_Your goal:_
Repeat the data that follows, word for word, without the images.

_Given data:_
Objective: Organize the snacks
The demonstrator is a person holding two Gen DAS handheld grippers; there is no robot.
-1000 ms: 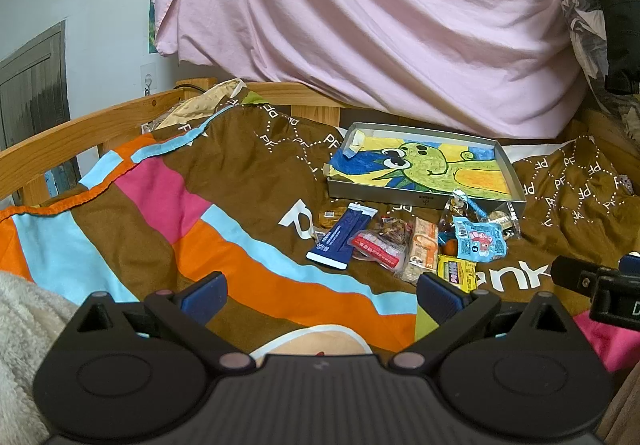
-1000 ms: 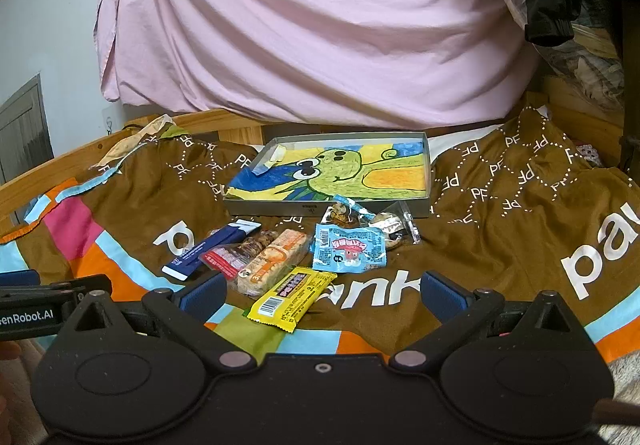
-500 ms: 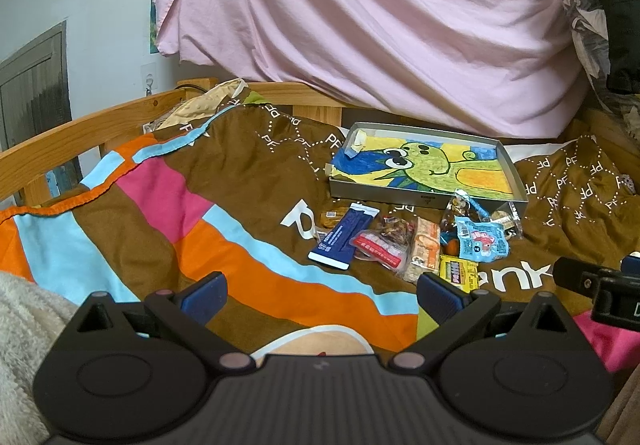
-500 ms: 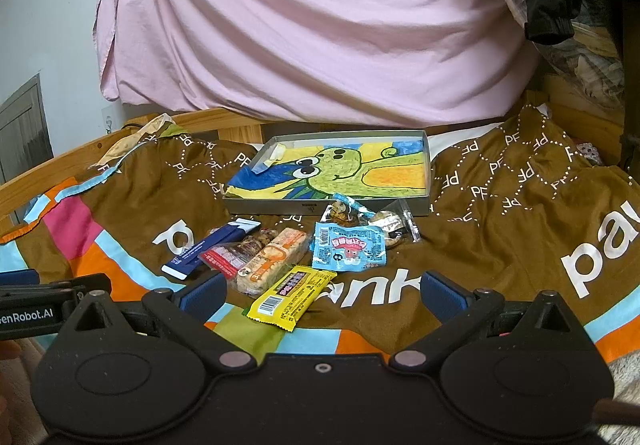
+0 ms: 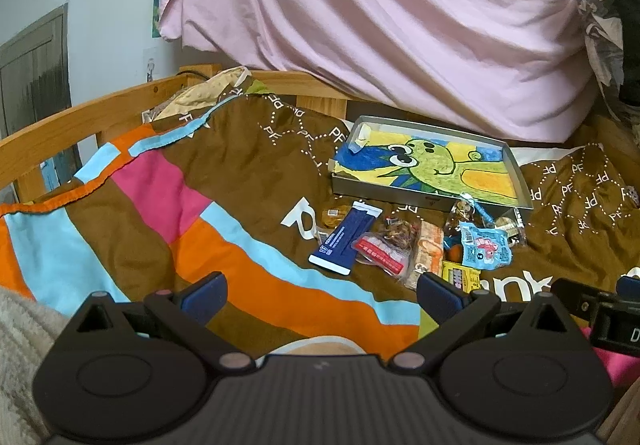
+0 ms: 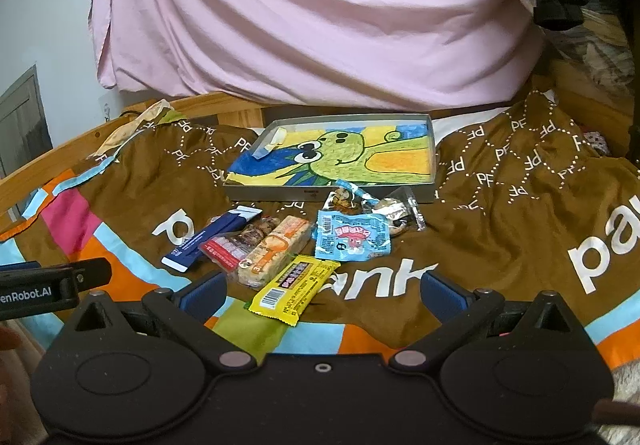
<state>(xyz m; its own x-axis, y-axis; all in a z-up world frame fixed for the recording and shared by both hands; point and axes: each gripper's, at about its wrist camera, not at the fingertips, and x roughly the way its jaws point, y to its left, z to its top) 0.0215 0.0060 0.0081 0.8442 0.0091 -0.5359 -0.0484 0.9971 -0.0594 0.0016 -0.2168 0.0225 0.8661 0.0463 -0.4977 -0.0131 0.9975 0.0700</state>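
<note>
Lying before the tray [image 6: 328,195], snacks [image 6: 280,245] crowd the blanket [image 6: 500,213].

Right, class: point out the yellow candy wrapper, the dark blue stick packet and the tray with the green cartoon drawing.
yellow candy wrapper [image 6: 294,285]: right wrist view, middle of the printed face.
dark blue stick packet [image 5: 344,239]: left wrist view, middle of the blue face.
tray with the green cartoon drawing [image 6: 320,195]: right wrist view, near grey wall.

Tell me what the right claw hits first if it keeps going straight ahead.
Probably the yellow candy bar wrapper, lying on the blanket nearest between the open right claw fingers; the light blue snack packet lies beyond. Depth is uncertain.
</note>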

_Written solution:_
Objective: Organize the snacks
The demonstrator is a person holding two Gen DAS handheld grippers; there is no robot.
-1000 ms: 
-1000 ms: 
-500 ms: 
-500 ms: 
+0 ms: 
+0 ms: 
<state>(xyz m; its own x-axis, y-axis; all in a z-up world frame fixed for the recording and shared by both hands; point and axes: each gripper's, at about its wrist camera, not at the fingertips, and x roughly the way its jaws point, y to its left, z to its top) 0.0215 0.0060 0.0081 0.8442 0.0091 -0.5359 -0.0484 0.9971 -0.0594 0.0016 -0.2168 0.0225 0.8661 0.0463 -0.4977 -0.0131 0.9975 0.0700</state>
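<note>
Lying before the tray [image 6: 328,195], snacks [image 6: 280,245] crowd the blanket [image 6: 500,213].

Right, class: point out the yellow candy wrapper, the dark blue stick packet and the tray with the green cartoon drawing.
yellow candy wrapper [image 6: 294,285]: right wrist view, middle of the printed face.
dark blue stick packet [image 5: 344,239]: left wrist view, middle of the blue face.
tray with the green cartoon drawing [image 6: 320,195]: right wrist view, near grey wall.

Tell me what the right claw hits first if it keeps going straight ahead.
Probably the yellow candy bar wrapper, lying on the blanket nearest between the open right claw fingers; the light blue snack packet lies beyond. Depth is uncertain.
</note>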

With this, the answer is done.